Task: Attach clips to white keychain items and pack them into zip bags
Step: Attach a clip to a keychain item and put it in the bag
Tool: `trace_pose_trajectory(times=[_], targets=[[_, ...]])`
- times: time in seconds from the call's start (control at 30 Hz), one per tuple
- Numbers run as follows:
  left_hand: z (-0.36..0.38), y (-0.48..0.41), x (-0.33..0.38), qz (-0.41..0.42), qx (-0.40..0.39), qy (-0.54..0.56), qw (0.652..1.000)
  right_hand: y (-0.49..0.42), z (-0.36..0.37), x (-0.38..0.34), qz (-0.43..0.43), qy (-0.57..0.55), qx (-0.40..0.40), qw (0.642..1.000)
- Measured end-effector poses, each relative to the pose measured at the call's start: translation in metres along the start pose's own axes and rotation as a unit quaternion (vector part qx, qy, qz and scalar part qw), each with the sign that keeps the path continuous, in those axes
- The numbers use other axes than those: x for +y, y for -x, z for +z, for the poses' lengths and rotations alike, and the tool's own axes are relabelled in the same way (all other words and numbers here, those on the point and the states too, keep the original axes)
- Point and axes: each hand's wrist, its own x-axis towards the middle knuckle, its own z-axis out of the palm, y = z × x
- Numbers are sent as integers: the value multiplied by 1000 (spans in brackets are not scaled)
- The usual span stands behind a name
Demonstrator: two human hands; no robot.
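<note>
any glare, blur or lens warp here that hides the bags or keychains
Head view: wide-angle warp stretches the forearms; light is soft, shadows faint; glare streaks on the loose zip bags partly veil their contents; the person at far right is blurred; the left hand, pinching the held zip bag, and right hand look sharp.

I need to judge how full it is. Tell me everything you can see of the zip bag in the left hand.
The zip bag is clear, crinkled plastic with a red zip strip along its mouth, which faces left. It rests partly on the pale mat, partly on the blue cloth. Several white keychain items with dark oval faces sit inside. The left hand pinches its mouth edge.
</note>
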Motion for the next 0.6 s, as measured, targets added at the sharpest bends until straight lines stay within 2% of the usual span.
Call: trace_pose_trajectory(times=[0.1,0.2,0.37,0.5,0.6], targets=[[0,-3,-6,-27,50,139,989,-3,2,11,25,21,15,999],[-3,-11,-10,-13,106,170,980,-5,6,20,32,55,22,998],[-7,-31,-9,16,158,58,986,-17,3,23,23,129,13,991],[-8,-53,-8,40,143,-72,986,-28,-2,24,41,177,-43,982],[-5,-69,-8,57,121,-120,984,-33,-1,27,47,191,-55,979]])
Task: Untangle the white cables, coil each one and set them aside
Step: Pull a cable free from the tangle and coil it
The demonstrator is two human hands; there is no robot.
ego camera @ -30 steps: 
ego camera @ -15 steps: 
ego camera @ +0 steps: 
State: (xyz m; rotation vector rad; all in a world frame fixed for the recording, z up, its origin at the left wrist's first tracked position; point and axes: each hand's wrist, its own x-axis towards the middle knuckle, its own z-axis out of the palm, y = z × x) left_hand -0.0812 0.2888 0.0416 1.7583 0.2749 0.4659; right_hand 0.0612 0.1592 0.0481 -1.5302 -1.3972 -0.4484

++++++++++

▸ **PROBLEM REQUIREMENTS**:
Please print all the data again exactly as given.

▸ **SOLUTION TO THIS EXERCISE**:
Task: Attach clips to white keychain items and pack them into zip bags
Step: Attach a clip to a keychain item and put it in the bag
Tool: `trace_pose_trajectory(times=[_], targets=[[_, ...]])`
- times: time in seconds from the call's start (control at 30 Hz), one per tuple
- Numbers run as follows:
  left_hand: z (-0.36..0.38), y (-0.48..0.41), x (-0.33..0.38), qz (-0.41..0.42), qx (-0.40..0.39), qy (-0.54..0.56), qw (0.652..1.000)
  right_hand: y (-0.49..0.42), z (-0.36..0.37), x (-0.38..0.34), qz (-0.43..0.43), qy (-0.57..0.55), qx (-0.40..0.40), qw (0.642..1.000)
- Measured end-effector poses, each relative to the pose measured at the call's start: translation in metres along the start pose's own axes and rotation as a unit quaternion (vector part qx, qy, qz and scalar part qw), each with the sign that keeps the path continuous, in those axes
- The numbers use other axes than those: x for +y, y for -x, z for +z, for the poses' lengths and rotations alike, and the tool's own axes are relabelled in the same way (all other words and numbers here, those on the point and the states too, keep the original axes)
- Point and axes: each hand's wrist, its own x-axis towards the middle knuckle, its own z-axis out of the palm, y = z × x
- Numbers are sent as integers: the value multiplied by 1000 (spans in brackets are not scaled)
- The usual span stands behind a name
Demonstrator: two human hands; no robot.
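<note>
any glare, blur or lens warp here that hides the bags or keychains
Head view: wide-angle warp stretches the forearms; light is soft, shadows faint; glare streaks on the loose zip bags partly veil their contents; the person at far right is blurred; the left hand, pinching the held zip bag, and right hand look sharp.

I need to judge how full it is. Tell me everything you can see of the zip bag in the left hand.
The zip bag is clear, crinkled plastic with a red zip strip along its mouth, which faces left. It rests partly on the pale mat, partly on the blue cloth. Several white keychain items with dark oval faces sit inside. The left hand pinches its mouth edge.
</note>
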Motion for the next 0.6 s, as measured, targets added at the sharpest bends until straight lines stay within 2% of the usual span.
Call: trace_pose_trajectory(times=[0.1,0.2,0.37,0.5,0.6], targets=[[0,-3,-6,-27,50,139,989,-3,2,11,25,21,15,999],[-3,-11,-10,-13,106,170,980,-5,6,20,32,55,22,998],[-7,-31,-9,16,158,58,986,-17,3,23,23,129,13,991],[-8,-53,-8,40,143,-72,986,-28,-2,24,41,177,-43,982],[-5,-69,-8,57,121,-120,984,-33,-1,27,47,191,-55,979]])
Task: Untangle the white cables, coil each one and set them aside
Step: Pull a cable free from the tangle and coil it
The demonstrator is two human hands; there is no robot.
ego camera @ -30 steps: 
ego camera @ -15 steps: 
ego camera @ +0 steps: 
State: (xyz m; rotation vector rad; all in a world frame fixed for the recording, z up, its origin at the left wrist's first tracked position; point and axes: each hand's wrist, its own x-axis towards the middle knuckle, its own z-axis out of the palm, y = z × x) left_hand -0.0812 0.2888 0.0416 1.7583 0.2749 0.4659; right_hand 0.0612 0.1592 0.0481 -1.5302 -1.3972 -0.4484

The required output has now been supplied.